MIIA members whose employees participate in any of the training sessions listed below will be eligible to earn MIIA Rewards credits.
• “Setting and Achieving Cybersecurity Goals for Your Community” will cover best practices and practical tips that offer immediate protection against financial and reputational cyber losses. Panelists will include Sam Curry, chief security officer at Cybereason, representatives from the MassCyberCenter, and Pittsfield Chief Information Officer Mike Steben.
• A workshop on governing remotely will explore the operation of municipal government during the COVID-19 pandemic, including town meetings, remote hearings and meetings, and elections. Panelists include attorneys Lauren Goldberg and Mark Reich from KP Law.
• “Ready, Set, Lead! Thriving in a Virtual Reality” will discuss the adjustment to working virtually during the pandemic. Since many of us will continue to miss out on in-person opportunities to strengthen bonds with colleagues, reports, and residents, it’s important to learn how to be as effective and connected as possible. Panelists are Cally Ritter, principal at Positive Ripple Training and Consulting, and Adam Sutton, founder of Working Happier.
• “Getting Public Health Right” will explore the lessons learned from the COVID pandemic, and how we can be better prepared for future health crises. It will also discuss ways that regional collaboration is used for emergency preparedness and pandemic planning. Panelists are Norwood Health Director Sigalle Reiss, president of the Massachusetts Health Officers Association, and Connor Robichaud, principal planner at the Central Massachusetts Regional Planning Commission.
• In “Municipal Law Update,” attorneys will discuss important developments in municipal law as they relate to Massachusetts cities and towns.
• “Mutual Aid in Public Works,” sponsored by the Massachusetts Highway Association, will explore how communities can provide backup for each other in public works during emergencies.

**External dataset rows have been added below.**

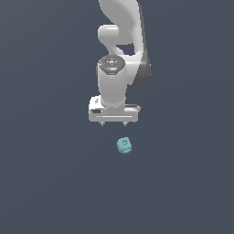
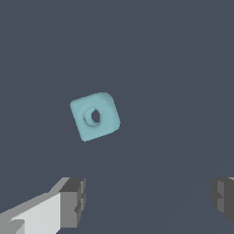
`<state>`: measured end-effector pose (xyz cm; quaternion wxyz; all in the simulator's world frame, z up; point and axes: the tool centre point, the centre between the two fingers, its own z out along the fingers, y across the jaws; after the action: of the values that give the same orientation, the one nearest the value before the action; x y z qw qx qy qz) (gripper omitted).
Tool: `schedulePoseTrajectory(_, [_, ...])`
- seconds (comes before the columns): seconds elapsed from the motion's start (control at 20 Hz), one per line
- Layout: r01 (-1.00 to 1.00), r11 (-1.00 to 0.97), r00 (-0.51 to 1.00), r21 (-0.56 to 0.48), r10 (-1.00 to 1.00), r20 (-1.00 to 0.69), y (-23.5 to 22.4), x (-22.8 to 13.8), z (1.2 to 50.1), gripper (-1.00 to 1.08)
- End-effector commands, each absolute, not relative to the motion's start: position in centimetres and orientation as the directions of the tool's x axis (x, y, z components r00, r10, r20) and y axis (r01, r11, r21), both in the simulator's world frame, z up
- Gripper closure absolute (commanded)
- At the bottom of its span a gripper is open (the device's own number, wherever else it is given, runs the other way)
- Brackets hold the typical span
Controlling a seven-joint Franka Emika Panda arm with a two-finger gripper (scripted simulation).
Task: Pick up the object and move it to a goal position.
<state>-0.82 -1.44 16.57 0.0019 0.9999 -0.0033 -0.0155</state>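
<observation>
The task looks barely begun: the gripper hangs with its jaws spread wide and empty, while the object, a small teal holed block, lies apart from it on the bench; approach, grasp and carrying to the goal all remain

My arm is showing a smooth white shell with a soft sheen, like moulded plastic, with darker grey bands at the joints. My fingers are looking matt and dark grey at the pads, ribbed rather than smooth, on a flat white body. The object is appearing as a smooth, matt light-teal block, evenly coloured, its rounded edges catching no glare. The counter beneath is looking a plain, flat, matt slate grey without any texture.
</observation>
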Motion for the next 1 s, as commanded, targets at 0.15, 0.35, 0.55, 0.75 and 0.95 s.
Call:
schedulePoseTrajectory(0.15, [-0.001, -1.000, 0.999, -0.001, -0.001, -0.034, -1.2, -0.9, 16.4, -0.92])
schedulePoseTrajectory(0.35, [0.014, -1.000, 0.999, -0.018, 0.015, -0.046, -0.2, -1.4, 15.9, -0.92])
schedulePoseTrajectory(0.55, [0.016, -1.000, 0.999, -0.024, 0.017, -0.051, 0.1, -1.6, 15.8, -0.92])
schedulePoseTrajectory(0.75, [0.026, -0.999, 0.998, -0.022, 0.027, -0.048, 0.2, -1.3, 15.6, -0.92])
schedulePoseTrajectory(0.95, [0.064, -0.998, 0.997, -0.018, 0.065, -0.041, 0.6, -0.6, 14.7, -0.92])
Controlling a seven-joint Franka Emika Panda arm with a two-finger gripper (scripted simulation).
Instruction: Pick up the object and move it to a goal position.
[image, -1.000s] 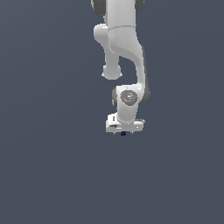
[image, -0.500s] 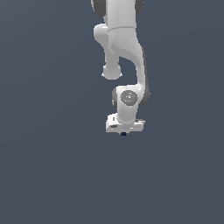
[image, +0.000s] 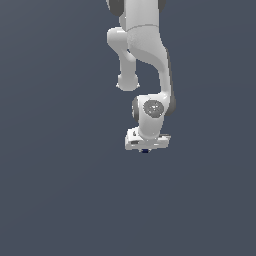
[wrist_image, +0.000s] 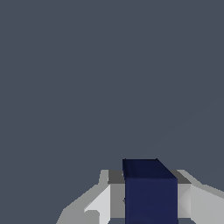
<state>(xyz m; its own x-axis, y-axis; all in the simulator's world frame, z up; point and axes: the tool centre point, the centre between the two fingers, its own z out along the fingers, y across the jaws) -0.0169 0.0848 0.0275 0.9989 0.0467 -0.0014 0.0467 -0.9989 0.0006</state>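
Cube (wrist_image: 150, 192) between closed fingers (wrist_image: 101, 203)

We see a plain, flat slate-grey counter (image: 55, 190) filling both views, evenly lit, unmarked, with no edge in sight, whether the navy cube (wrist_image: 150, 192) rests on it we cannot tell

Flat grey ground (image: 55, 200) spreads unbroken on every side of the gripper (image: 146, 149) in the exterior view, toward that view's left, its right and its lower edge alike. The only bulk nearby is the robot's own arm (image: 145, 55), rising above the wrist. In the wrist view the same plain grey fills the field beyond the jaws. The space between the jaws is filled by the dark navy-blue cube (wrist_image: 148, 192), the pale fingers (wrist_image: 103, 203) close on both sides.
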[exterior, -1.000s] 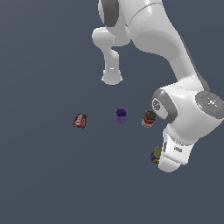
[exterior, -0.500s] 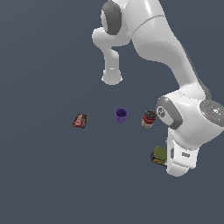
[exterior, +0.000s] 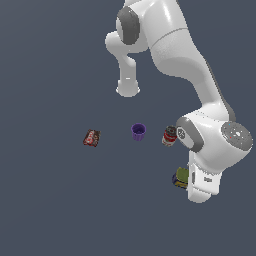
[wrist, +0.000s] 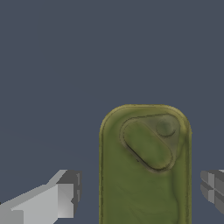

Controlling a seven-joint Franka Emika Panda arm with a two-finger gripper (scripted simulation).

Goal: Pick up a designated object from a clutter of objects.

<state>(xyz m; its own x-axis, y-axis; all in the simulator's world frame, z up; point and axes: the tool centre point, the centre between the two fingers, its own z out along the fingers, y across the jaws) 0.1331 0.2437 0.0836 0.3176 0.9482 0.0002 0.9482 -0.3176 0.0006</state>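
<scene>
Dark slate-grey floor [exterior: 50, 200] carries a flat olive-yellow rounded-rectangular tin [wrist: 145, 175] lying between the spread fingers of the white arm's gripper [wrist: 140, 194], neither finger touching it; a red-and-white cylindrical can [exterior: 170, 136] stands nearby

In the exterior view the arm [exterior: 210, 150] hides most of the tin [exterior: 181, 177], and only a small edge peeks out. The gripper is hidden there too. In the wrist view the picture's edge cuts off the tin [wrist: 145, 175] and both fingers [wrist: 48, 199]. The packet [exterior: 91, 138] is too small to read.
</scene>
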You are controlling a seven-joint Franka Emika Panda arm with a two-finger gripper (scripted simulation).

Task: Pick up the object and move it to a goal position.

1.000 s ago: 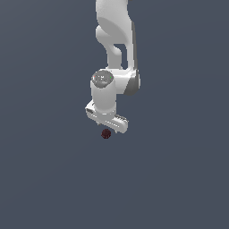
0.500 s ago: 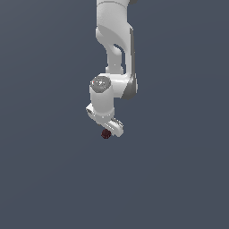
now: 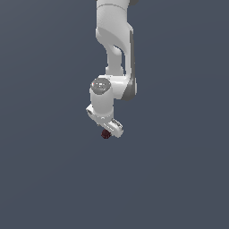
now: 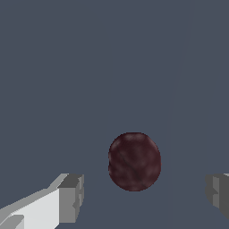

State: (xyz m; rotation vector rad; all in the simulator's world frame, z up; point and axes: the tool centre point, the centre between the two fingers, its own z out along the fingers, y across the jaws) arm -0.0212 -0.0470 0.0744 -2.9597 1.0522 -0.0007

• “Navigating Difficult Conversations About Workforce Diversity” will focus on how to have conversations about race, equity and inclusion in the workplace. This workshop will explain how to “get comfortable with being uncomfortable” and provide the tools needed to start difficult conversations about anti-racist values in your community and to initiate change through action. Panelists are Southborough Assistant Town Administrator Vanessa Hale and Kathy Lopes, LICSW, director of Diversity, Equity and Inclusion for the Newton Public Schools. The moderator is Needham Human Resources Director Rachel Glisper.
• “Cultivating Equity in Your Community” will focus on best practices in municipal government to ensure equitable engagement of diverse communities. Opportunities for civic engagement should be open and accessible to all, particularly to those who have been historically underrepresented. Panelists are Easton Select Board Chair Dottie Fulginiti, and Methuen City Councillor Eunice Zeigler, and the moderator is Wakefield Town Councillor Mehreen Butt.
• In “Labor Law Update,” attorneys will discuss recent developments in labor and employment law, including major court cases, agency decisions and legislation.
• “Pandemic Permitting” will focus on best practices for permitting housing and commercial development during the pandemic. Panelists will be Arlington Planning and Community Development Director Jennifer Raitt, a member of the MMA Policy Committee on Municipal and Regional Administration; Stephen Rolle, assistant chief development officer in Worcester; and Andrew Shapiro, Community and Economic Development director in North Andover.
• “Managing Systemic Racism and Bias in Your Police Department” will explore how racism impacts minority groups within a police department, and proven ways to address the issue internally and in the wider community. Panelists are Nina Nazarian and Acton Town Manager John Mangiaratti, co-chairs of the Massachusetts Municipal Management Association’s Diversity and Inclusion Task Force, and public safety consultant Brett Parson, a retired lieutenant with the Metropolitan Police Department in Washington, D.C.